« Aucun regret »: des milliers de dissidents birmans dans la clandestinité depuis le coup d’Etat
Ils ont tout abandonné et œuvrent dans l’ombre contre la junte: des milliers de dissidents vivent dans la clandestinité depuis le coup d’État en Birmanie, réfugiés pour certains au cœur de la jungle dans des territoires contrôlés par des factions ethniques rebelles.
Quitter sa famille et ses repères, changer en permanence de cache, de téléphone portable, beaucoup n’auraient jamais imaginé devoir un jour vivre ainsi. Mais ils disent n’avoir « aucun regret ».
– L’artiste-
« J’ai fui par la porte de derrière (…) je n’ai même pas pu dire au revoir à mon chien. Il est mort le 4 mai », soupire Ko Thein, un musicien qui a demandé à l’AFP à témoigner sous une fausse identité.
L’artiste a mis longtemps à accepter de tout quitter.
Pendant des semaines, il poste des messages assassins sur les réseaux sociaux contre les généraux putschistes qui ont renversé Aung San Suu Kyi le 1er février et n’écoute pas ses amis qui le supplient de fuir.
« J’étais têtu, je ne voulais pas laisser ma maison de Rangoun, construite avec amour année après année ».
Début avril, sa vie bascule quand son nom est diffusé par la télévision d’État parmi les personnes recherchées.
Il fait son sac en quelques minutes, dit au revoir à sa sœur et quitte la ville. Il rejoint un territoire contrôlé par une faction ethnique rebelle.
Plusieurs de ces guérillas dans le nord et l’est du pays ont repris les armes contre la junte, ulcérées par le bain de sang des forces de sécurité qui ont tué plus de 860 civils depuis le 1er février. Certaines recueillent même des opposants qui ont fui les grandes villes et les entraînent au combat.
Au bout de quelques semaines, Ko Thein quitte la jungle. Il se cache depuis dans un lieu tenu secret, d’où il met en relation des activistes et le gouvernement civil fantôme, formé dans la clandestinité pour tenter de renverser la junte.
« C’est un cauchemar (mais) je n’ai aucun regret.

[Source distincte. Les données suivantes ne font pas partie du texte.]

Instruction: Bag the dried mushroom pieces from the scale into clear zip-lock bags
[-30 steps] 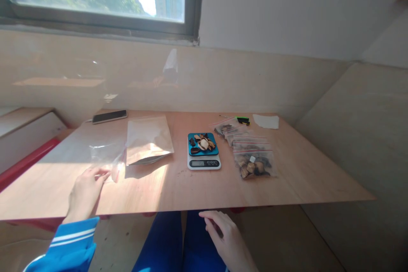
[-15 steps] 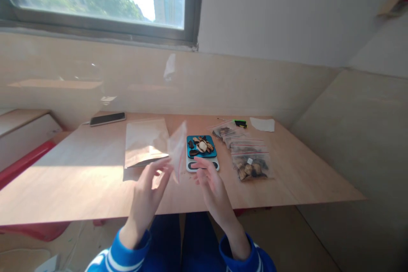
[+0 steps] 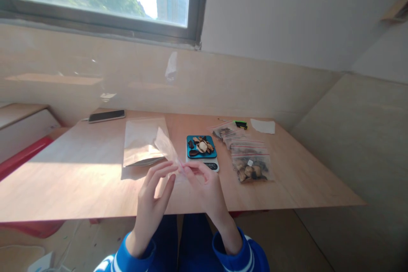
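A small clear zip bag (image 3: 167,146) stands up at a slant over the table, left of the scale. My right hand (image 3: 207,187) pinches its edge between thumb and fingertips. My left hand (image 3: 154,193) is beside the bag, fingertips against or very near it, thumb held apart. Just behind my right hand, a blue-topped kitchen scale (image 3: 190,155) carries a small heap of dried mushroom slices (image 3: 202,146). My right hand partly covers the scale's display.
A large paper pouch (image 3: 145,136) lies at the left, near a phone (image 3: 106,116). Several zip bags of dried mushroom pieces (image 3: 250,163) lie right of the scale. Behind them are a green-and-black stapler-like tool (image 3: 241,124) and a white paper piece (image 3: 263,126).
My right hand has come left and now grips the bag's edge. The bag has tipped over to the left, and my left thumb and fingers have spread apart.
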A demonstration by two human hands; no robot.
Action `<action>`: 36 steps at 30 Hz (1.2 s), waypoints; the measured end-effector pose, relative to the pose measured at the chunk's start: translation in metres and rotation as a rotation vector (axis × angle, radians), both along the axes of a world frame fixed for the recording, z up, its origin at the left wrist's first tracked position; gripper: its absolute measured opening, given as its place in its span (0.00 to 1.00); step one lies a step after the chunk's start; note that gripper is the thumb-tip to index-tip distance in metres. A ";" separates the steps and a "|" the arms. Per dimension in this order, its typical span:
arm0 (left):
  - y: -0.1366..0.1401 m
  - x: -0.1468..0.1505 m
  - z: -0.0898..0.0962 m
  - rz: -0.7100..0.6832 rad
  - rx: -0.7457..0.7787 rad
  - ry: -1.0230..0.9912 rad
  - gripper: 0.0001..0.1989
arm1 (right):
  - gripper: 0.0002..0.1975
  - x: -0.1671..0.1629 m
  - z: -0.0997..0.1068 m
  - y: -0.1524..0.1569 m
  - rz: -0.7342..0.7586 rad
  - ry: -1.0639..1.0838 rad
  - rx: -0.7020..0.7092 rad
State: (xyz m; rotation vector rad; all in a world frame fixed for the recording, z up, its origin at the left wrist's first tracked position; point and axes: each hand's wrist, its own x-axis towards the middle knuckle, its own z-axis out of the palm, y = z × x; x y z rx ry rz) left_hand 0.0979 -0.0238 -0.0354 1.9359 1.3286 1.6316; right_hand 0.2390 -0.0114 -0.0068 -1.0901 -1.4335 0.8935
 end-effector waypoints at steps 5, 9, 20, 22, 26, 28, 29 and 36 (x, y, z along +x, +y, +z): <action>-0.001 -0.001 -0.007 -0.020 -0.100 -0.258 0.20 | 0.04 -0.005 0.007 -0.006 0.009 -0.038 0.008; -0.001 -0.010 -0.008 0.053 -0.213 -0.276 0.19 | 0.04 -0.007 0.005 -0.005 0.062 -0.011 -0.066; 0.017 -0.021 0.012 0.184 -0.174 -0.348 0.17 | 0.17 0.062 -0.014 0.057 0.096 -0.193 -0.030; 0.024 -0.018 0.013 0.198 -0.188 -0.294 0.16 | 0.18 0.077 -0.024 0.076 -0.049 -0.357 0.099; 0.038 -0.010 0.006 0.198 -0.174 -0.183 0.16 | 0.25 0.089 -0.055 0.103 -0.073 -0.724 0.161; 0.042 -0.005 0.000 0.187 -0.146 -0.167 0.17 | 0.28 0.087 -0.069 0.109 -0.051 -0.806 0.130; 0.043 -0.002 -0.003 0.182 -0.140 -0.171 0.17 | 0.29 0.086 -0.075 0.112 -0.045 -0.819 0.119; 0.041 0.015 -0.021 0.106 -0.180 -0.163 0.21 | 0.22 0.081 -0.080 0.127 -0.026 -0.678 0.200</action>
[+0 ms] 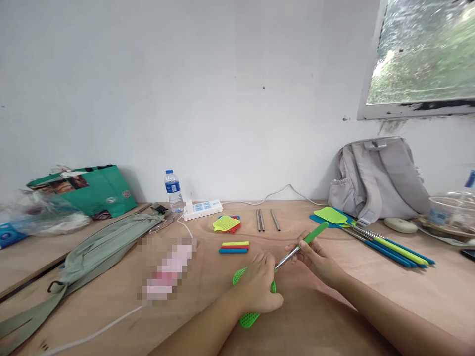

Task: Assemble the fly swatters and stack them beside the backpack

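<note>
My left hand [261,284] is closed on a green mesh fly swatter head [250,320], hiding its middle. My right hand [315,257] grips the metal rod [287,258] of the same swatter just below its green handle [315,232]. The rod slants from the head's top edge up to the right; where it meets the head, I cannot tell how they join. Beyond my hands lie yellow, red and blue handle sleeves [233,247] side by side. Behind them is a small stack of swatter heads [226,224], yellow on top. Three bare metal tubes [260,221] lie at the back.
A pile of fly swatters [389,245] with blue and yellow-green handles lies at right, before a grey backpack [378,178]. A water bottle [172,190] and power strip [203,209] stand near the wall. A grey-green strap bag [100,252] and green bag [100,190] occupy the left.
</note>
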Motion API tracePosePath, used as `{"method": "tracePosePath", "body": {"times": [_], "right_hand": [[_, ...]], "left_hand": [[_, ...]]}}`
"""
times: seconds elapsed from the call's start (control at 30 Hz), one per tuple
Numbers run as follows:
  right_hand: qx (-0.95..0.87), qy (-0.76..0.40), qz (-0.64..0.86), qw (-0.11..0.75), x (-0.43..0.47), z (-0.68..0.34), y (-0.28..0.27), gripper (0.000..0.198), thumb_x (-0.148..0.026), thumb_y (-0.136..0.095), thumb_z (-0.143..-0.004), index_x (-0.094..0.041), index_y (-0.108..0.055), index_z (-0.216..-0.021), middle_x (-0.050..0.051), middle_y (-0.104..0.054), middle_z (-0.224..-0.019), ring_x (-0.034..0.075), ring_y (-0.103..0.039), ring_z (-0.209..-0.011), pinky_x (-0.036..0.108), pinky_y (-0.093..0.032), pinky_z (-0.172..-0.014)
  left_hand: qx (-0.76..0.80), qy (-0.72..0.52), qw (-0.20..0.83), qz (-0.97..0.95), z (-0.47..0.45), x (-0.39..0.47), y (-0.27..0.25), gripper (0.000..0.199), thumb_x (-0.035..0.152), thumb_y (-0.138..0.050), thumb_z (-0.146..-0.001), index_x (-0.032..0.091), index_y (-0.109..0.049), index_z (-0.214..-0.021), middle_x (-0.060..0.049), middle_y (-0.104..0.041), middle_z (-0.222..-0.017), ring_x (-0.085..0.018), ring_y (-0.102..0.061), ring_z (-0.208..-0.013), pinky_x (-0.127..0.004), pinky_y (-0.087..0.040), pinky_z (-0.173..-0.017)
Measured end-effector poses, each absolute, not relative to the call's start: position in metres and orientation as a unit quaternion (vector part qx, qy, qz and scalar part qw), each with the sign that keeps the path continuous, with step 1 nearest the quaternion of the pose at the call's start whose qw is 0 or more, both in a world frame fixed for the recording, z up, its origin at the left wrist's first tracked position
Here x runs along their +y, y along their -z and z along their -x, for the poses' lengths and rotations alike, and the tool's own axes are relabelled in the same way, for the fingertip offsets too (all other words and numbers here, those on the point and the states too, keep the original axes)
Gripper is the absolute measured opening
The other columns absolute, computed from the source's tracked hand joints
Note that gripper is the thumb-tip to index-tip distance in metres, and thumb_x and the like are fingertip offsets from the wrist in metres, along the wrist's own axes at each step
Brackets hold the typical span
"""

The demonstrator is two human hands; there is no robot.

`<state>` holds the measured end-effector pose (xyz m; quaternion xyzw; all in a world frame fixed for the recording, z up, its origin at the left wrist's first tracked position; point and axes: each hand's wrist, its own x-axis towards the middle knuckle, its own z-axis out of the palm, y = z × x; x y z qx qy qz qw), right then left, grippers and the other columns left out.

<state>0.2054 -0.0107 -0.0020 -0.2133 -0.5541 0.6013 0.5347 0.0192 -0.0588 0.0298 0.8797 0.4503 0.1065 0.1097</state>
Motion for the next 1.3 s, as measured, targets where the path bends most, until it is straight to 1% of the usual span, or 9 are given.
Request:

C’est notre devoir de citoyen » de lutter contre la dictature.
– Le médecin –
Ko Ko, dont le nom a également été changé, n’imaginait pas non plus devenir un fugitif.
Médecin dans un hôpital public, il travaille dans un service dédié aux malades du Covid-19 quand le coup d’État éclate.
Rapidement, il rejoint la campagne de désobéissance civile, très suivie par le personnel médical, se met en grève et forme des jeunes pour leur apprendre à dispenser les premiers soins aux manifestants blessés par les forces de sécurité.
Mais les arrestations massives de professionnels de santé l’alarment.
« Je me disais: +S’ils me trouvent, que vont-ils faire à ma famille?+ ».
Deux jours après la Journée des forces armées – la plus meurtrière avec plus de 100 civils tués – il quitte sa femme et ses parents et rejoint un territoire rebelle près de la frontière thaïlandaise.
Depuis, il est toujours sur le qui-vive, change fréquemment de téléphone et s’est créé un faux compte Facebook, sans activité répréhensible, au cas où il se ferait arrêter.
Ko Ko, 30 ans, participe à la mise en place d’un hôpital de fortune. Il dispense aussi des consultations en ligne pour les opposants blessés, trop effrayés pour se faire soigner dans les hôpitaux.
« Tout me manque: mon travail, les fêtes, les amis, la famille ».
Mais, « pour l’avenir de la prochaine génération, nous ne pouvons pas laisser tomber ».
Le médecin est prêt à se battre « des mois, voire des années ». Sa crainte: que le pays, qui a déjà vécu des décennies sous le joug des militaires, commence à se réhabituer à la dictature.
– L’activiste –
Fille de militaire, Thinzar Shunlei Yi, 29 ans, est une militante de longue date, qui s’est battue depuis l’arrivée au pouvoir d’Aung San Suu Kyi en 2016 pour les droits de la jeunesse et des minorités.
Devoir lutter un jour dans la clandestinité « est quelque chose à laquelle je m’attendais » vu mon passé d’activiste, dit-elle.
Thinzar Shunlei Yi fait partie des premières à avoir appelé à la désobéissance civile.
Rapidement, elle se retrouve sur la liste noire des militaires et décide d’entrer en clandestinité.
Même pour cette militante chevronnée, la vie en cavale est épuisante. « Tous les endroits peuvent devenir des pièges », explique la jeune femme qui vit avec la peur constante d’être suivie ou dénoncée.
Mais « nous devons continuer à avancer, quoi qu’il arrive (…) tant de personnes ont sacrifié leur vie. Je ne m’attendais pas à un tel soulèvement » populaire contre la junte.